Date of this Version
FIELD CROPS G-6, Cropping Practices Issued March 1981, 15,000
Selecting a tillage system that is best suited to a particular farming situation is an important management decision. In the past, a crop producer's primary concerns were field capacity and the costs of owning and operating equipment. However, with rapidly increasing energy costs, alternative tillage systems are being carefully evaluated and selected by more producers.
Previously, the most common tillage system included a moldboard plow to turn residue under either in the fall or spring. Following plowing, spring tillage normally included one or more shallow diskings to kill weeds, incorporate fertilizer and pesticides, and provide loose soil for seed. Other light tillage operations, including field cultivation and harrowing, were also conducted to provide a finely pulverized, weed free, seedbed. Today, preplant tillage operations are being reduced on many farms. Labor, fuel and equipment costs, better erosion control, moisture conservation, and more timely planting are all reasons for the trend toward reduced tillage operations.
The wide array of tillage and planting systems available today provides an opportunity to match the tillage system to specific soil and cropping conditions. Six different tillage systems are described here to aid in tillage system selection.

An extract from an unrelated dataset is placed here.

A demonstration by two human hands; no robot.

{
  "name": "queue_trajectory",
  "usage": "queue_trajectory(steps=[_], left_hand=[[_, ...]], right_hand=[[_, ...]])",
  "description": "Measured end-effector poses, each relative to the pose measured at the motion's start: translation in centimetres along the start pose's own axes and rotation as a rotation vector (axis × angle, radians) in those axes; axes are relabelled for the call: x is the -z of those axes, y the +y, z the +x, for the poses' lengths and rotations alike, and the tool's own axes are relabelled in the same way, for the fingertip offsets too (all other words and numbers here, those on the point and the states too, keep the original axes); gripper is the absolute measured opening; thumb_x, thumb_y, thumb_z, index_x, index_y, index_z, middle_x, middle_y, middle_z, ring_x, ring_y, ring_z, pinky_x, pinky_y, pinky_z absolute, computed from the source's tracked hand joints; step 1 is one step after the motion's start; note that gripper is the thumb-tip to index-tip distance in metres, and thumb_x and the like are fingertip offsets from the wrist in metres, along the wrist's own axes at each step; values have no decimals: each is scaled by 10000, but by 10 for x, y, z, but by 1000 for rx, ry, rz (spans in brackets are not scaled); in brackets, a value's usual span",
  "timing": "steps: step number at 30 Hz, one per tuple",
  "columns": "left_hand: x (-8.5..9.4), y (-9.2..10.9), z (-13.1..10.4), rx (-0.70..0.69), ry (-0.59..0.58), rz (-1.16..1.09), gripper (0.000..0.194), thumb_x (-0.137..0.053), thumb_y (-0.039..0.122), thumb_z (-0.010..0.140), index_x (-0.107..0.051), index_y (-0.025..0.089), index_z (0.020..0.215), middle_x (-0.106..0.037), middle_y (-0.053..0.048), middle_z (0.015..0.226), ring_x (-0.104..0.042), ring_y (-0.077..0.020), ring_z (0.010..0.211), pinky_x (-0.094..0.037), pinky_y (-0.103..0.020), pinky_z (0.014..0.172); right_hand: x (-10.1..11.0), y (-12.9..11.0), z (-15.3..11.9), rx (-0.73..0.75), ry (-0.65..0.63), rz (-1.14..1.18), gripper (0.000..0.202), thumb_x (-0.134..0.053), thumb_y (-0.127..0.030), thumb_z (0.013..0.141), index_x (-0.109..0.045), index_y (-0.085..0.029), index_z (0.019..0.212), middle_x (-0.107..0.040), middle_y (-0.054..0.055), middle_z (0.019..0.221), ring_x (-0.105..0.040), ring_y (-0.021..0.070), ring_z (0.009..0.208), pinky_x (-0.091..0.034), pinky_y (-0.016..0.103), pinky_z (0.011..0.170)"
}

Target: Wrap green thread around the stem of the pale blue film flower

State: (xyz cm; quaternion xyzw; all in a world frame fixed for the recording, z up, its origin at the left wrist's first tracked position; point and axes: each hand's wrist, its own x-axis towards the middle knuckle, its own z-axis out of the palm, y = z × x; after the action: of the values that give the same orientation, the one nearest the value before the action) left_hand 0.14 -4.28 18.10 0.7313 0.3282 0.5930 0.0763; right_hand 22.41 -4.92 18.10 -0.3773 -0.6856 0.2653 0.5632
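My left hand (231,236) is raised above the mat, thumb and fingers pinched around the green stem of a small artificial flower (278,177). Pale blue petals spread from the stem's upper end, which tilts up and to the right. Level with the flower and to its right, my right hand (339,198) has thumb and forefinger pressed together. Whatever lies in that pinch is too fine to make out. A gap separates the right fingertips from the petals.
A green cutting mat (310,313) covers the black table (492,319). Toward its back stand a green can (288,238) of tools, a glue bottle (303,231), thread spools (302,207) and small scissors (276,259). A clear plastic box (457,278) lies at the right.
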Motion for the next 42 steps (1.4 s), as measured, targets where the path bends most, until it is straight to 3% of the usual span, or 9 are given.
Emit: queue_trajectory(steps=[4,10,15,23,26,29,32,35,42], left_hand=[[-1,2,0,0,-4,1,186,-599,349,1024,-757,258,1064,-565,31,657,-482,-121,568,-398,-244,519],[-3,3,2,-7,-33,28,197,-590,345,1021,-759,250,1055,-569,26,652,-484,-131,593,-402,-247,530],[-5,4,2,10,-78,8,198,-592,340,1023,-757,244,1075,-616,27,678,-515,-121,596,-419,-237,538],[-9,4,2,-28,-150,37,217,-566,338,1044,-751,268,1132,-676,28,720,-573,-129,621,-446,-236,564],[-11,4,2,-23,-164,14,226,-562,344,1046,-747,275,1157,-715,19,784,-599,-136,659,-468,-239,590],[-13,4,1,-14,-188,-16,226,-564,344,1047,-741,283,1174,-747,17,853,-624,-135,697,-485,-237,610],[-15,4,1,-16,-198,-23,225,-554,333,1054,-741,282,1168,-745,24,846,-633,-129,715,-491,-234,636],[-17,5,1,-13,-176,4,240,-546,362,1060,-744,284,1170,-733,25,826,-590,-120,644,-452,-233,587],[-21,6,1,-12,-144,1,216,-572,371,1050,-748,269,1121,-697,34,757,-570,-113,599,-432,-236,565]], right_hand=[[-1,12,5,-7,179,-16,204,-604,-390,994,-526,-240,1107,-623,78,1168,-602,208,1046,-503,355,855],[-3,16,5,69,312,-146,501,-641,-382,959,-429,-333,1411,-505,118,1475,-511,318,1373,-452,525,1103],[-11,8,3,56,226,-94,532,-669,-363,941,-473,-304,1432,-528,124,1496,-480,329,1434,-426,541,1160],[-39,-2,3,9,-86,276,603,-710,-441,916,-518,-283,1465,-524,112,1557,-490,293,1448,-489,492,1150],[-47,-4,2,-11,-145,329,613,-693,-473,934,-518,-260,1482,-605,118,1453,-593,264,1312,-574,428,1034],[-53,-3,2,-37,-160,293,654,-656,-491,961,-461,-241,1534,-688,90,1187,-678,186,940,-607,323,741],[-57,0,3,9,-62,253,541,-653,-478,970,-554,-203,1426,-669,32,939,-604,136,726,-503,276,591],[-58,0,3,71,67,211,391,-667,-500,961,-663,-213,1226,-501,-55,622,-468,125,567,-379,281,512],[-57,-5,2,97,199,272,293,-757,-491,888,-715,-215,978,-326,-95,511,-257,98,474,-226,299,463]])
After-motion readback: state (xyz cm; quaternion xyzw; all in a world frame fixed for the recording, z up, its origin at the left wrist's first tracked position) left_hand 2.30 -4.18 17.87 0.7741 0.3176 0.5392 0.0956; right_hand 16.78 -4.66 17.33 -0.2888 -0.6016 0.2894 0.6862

Tillage System Descriptions
Moldboard Plowing. Fall or spring moldboard plowing has been an accepted tillage operation primarily because of soil pulverization and nearly complete residue incorporation (Figure 1). When followed by one or two spring diskings, moldboard plowing provides an excellent seedbed and allows fertilizer and pesticide incorporation before planting. Even though the moldboard plow buries weed seeds, postemergent cultivation for weed control is often needed. Fall plowing also speeds up soil drying and warming in the spring, thus avoiding delays in spring tillage and planting on soils that dry slowly.
Fall moldboard plowing has often been used to reduce the number of spring tillage operations. Poor weather conditions in the spring may cause crops to be planted late because of insufficient time to plow and prepare the seedbed. The primary disadvantage of fall plowing, however, is the potential for soil erosion throughout the winter and early spring because no surface residue is available to protect the soil.
Spring plowing not only reduces the potential for wind and water erosion, but also provides winter grazing for livestock. Spring labor and time shortages, however, often offset these advantages. Furthermore, spring plowing may produce clods, which require an extra, unplanned tillage operation to develop a desirable seedbed. Excessive soil moisture loss, especially during dry years, is another disadvantage with spring plowing.